A Tier 1 bank audit revealed some irregularities and it became evident that an external party had continuous access to the internal and secured parts of the network. After investigating the computing assets of the bank, such as the servers, the desktop workstations and management’s laptop for malware with remote access capabilities, nothing was discovered. Subsequently, investigations focused on deep monitoring of the in going and out going communications from the network hoping there would be an indication as to what was occurring. Again, no evidence was found for the full remote access. The Cybersecurity Investigations Practice of a leading global consulting firm was approached for assistance. The team found that an authentic laptop of the bank was entirely cloned and was connecting to the network infrastructure via an out-of-band channel in parallel to the existing and legitimate laptop.

The network access profile and envelope, in addition to the certificate, were authentic and valid meaning that none of the existing security and monitoring tools recognized it as a rogue device.
The attackers were using a “ghost” malicious device that was acting in the shadow of the legitimate one.
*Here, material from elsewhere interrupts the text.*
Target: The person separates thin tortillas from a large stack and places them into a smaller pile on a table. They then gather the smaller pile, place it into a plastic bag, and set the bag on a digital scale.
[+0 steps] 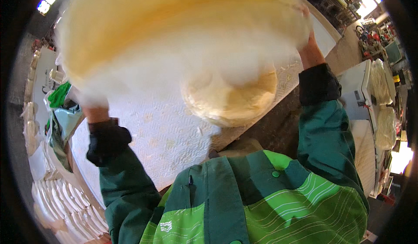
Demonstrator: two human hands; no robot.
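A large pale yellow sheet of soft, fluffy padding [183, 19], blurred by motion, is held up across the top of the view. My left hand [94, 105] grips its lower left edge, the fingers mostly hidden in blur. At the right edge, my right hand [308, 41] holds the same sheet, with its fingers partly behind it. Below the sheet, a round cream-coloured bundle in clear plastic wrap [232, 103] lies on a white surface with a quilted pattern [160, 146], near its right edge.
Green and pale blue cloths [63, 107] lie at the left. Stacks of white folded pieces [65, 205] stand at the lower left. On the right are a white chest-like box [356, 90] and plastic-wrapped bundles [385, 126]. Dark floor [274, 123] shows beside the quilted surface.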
Upon further investigation, a small, unidentified hardware device was found to be installed in one of the distribution cabinets and was providing the perpetrator with remote access capabilities, with the existing security measures completely oblivious. No one knew what this device was, what it was doing, who brought it in, and when.

Invisible Network Devices

In this specific incident, a BeagleBone board running USBProxy was used that, when attached to the scanning device and the computer system that stores the records of genuine handprints, allowed the attacker to bypass the authentication.
The BeagleBone does not require any extra hardware in addition to its superior set of input/output features, making it easy to interface with exterior electronics.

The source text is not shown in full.